(PROBLEM STATEMENT) Please repeat the records exactly from their first line, finishing at the line containing "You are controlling" and including it.

▶

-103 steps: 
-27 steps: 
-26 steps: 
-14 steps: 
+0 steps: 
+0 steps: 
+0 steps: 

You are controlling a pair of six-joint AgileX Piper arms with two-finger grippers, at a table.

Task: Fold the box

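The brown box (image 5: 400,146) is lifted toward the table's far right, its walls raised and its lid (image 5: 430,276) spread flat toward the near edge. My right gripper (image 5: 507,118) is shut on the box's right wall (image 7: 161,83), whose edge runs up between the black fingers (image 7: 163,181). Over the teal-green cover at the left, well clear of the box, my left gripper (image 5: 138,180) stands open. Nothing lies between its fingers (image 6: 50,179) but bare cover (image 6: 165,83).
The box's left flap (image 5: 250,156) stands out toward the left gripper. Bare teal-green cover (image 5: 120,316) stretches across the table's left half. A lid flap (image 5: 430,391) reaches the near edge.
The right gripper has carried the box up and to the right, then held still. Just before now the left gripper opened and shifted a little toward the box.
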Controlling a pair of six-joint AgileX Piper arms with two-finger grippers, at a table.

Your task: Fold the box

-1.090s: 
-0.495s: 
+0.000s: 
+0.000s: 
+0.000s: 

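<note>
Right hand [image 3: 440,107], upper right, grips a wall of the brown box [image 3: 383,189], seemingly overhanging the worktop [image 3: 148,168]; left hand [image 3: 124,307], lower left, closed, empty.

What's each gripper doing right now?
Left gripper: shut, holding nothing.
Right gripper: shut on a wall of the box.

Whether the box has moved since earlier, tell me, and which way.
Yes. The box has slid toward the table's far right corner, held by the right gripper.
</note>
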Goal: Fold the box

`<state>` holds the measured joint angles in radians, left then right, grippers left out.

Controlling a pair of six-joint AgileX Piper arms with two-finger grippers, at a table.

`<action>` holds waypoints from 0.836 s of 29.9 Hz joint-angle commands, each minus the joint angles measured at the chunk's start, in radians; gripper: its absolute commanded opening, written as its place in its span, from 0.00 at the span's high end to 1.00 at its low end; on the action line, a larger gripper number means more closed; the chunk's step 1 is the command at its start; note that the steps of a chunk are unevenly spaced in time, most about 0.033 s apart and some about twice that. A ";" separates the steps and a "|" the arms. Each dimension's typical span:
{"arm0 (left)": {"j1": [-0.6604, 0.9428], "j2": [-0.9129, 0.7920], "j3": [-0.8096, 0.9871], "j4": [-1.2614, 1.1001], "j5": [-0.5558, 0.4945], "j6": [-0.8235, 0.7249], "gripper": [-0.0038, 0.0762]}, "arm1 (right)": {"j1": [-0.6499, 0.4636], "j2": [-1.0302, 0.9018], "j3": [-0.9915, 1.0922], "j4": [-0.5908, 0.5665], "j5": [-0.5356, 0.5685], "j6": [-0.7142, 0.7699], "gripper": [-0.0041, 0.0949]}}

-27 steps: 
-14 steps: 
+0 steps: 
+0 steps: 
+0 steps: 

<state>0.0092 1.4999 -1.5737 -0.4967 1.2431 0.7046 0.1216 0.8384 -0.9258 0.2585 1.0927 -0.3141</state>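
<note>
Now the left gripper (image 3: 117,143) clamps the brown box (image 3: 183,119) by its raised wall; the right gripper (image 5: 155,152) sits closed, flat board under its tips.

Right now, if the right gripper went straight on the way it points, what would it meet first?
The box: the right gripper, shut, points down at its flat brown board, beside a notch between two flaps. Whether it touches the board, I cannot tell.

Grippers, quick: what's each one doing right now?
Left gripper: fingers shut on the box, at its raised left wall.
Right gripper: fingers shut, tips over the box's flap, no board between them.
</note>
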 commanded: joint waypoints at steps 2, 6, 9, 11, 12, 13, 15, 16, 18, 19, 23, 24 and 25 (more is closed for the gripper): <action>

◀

(SOLVED EXERCISE)
-103 steps: 
-27 steps: 
-26 steps: 
-14 steps: 
+0 steps: 
+0 steps: 
+0 steps: 

You are controlling a pair of six-joint AgileX Piper arms with two-finger grippers, at a table.

Work on the answer has been completed.